The quotation is made on a scale of 5 points, allowing an evaluation of the intensity (« not at all-extremely »), the capacity (« not at allcompletely »), the frequency (« never-always »), the evaluation (« very satisfied/unsatisfied; very good/bad »). The final score varies from 26 to 130 (Appendix 2).

The impact of PTSD on the quality of life is split into three categories according to the severity of the damage. A score between 26 and 61 is considered as a severe impact on the quality of life, the impact is considered moderate between 62 and 96, and the impact is considered minor between 97 and 130.

Statistical analysis

Quantitative data are expressed as the mean ± SD, or median with confidence intervals at 95 % [CI 95 %] according to the normality of their distribution and were compared using the Mann–Whitney nonparametric U test when data were not normally distributed, or Student’s t-test for normally distributed data.
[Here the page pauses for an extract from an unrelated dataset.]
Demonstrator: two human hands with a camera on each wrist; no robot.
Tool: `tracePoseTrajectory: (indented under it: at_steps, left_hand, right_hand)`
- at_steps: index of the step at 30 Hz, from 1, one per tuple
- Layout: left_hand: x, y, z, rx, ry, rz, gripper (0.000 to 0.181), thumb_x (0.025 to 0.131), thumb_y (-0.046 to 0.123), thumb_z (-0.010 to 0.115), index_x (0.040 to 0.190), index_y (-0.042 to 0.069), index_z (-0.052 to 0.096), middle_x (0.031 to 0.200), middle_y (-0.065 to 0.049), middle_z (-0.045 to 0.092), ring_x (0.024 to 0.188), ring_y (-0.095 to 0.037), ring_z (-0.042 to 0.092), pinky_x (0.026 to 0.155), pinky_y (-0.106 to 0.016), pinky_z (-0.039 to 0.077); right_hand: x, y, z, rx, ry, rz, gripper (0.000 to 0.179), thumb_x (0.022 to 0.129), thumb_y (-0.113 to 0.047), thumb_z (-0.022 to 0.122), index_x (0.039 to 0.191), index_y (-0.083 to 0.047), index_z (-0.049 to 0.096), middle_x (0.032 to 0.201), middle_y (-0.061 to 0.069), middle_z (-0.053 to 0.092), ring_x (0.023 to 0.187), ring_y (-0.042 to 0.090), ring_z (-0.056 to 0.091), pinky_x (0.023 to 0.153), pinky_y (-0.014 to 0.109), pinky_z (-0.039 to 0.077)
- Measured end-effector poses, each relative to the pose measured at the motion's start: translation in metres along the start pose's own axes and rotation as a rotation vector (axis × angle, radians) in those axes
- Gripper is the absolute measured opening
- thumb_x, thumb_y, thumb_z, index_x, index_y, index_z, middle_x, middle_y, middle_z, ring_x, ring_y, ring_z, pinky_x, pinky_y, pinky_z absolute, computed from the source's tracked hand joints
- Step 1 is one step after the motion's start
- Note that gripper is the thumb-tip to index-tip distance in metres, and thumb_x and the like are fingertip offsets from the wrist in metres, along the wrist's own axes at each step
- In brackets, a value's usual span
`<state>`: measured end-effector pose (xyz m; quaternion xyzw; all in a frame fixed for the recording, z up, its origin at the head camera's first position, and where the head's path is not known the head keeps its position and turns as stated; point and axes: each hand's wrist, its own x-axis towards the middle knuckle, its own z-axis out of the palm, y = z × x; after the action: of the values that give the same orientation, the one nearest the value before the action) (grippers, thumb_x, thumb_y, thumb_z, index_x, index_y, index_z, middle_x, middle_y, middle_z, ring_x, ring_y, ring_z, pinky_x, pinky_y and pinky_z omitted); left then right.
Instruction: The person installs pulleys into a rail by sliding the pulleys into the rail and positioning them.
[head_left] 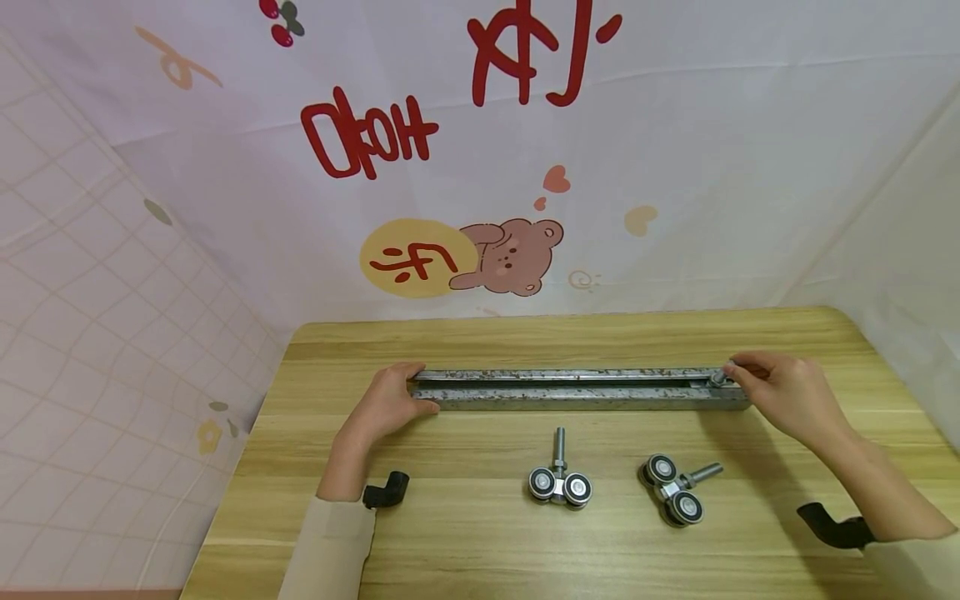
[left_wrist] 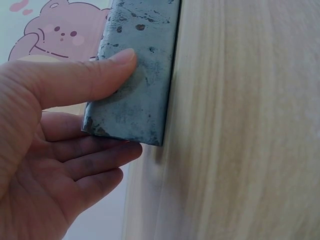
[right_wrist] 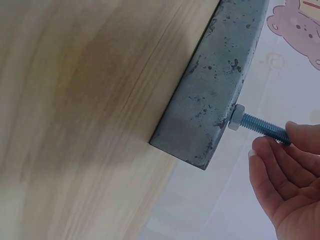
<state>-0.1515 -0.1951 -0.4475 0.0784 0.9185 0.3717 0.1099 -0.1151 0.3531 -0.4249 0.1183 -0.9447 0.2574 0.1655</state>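
A speckled grey metal channel rail (head_left: 585, 402) lies across the wooden table, its long slot facing up. At its left end my left hand (head_left: 390, 402) grips it, thumb (left_wrist: 95, 80) flat on the near side wall and fingers around the far side and end. My right hand (head_left: 791, 398) is at the right end, pinching the upright threaded bolt (right_wrist: 262, 127) by its tip. A hex nut (right_wrist: 237, 117) on that bolt sits just above the rail's slot; whatever is below it is hidden inside the rail. In front of the rail lie two roller trolleys (head_left: 558, 485) (head_left: 671, 493), each with bearing wheels and a threaded bolt.
The wooden table (head_left: 465, 550) has its back edge against a white printed cloth (head_left: 675, 125) with a bear drawing. More cloth hangs at the left (head_left: 112, 333) and right. Black bent pieces (head_left: 387, 490) (head_left: 832, 529) stick out at both wrists.
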Motion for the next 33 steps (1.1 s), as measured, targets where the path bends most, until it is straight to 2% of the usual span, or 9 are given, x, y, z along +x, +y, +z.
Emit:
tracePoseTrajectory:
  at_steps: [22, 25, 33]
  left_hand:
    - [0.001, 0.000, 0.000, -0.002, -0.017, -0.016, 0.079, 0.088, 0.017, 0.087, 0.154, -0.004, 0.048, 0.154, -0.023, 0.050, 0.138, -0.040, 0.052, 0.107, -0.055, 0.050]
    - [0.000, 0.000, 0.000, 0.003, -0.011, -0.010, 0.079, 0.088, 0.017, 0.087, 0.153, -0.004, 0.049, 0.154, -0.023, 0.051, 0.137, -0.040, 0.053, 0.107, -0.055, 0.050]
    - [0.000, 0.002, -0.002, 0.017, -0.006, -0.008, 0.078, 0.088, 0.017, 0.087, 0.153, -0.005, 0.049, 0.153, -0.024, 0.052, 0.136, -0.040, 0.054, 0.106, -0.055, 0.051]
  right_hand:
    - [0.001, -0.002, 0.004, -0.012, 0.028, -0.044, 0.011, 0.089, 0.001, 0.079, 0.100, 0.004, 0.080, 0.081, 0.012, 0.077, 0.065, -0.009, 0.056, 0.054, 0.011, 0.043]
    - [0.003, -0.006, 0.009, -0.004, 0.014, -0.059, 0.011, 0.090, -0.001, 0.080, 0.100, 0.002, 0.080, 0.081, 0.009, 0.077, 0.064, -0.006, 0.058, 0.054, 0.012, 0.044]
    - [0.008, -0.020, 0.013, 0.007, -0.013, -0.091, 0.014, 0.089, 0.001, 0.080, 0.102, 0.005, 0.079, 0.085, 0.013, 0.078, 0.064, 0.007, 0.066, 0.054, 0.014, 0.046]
Qualitative data are expressed as percentages and were compared using the Fisher’s exact test when data were not normally distributed, or the Chi-squared test for normally distributed data.

The normality of the distribution was determined by the D’Agostino-Pearson test. The level of significance was set at p ‹ 0.05 between the two tested periods (before/after).

All statistical analyses were performed with software R 3.4.0: A Language and Environment for Statistical Computing (R Foundation for Statistical Computing ©, Vienna, Austria).

Results

A flow chart of the study design is depicted in Figure 1. During the study period, 1156 intubated and mechanically ventilated patients were admitted to the surgical ICU of Caen University Hospital. Among the 145 eligible patients (12.5%), 47 patients died, and 36 patients were lost to follow-up before the 3rd month call or they refused to answer. Only 62 patients accepted the follow-up at 3 months, 55 patients accepted at 6 months and 42 patients accepted at one year.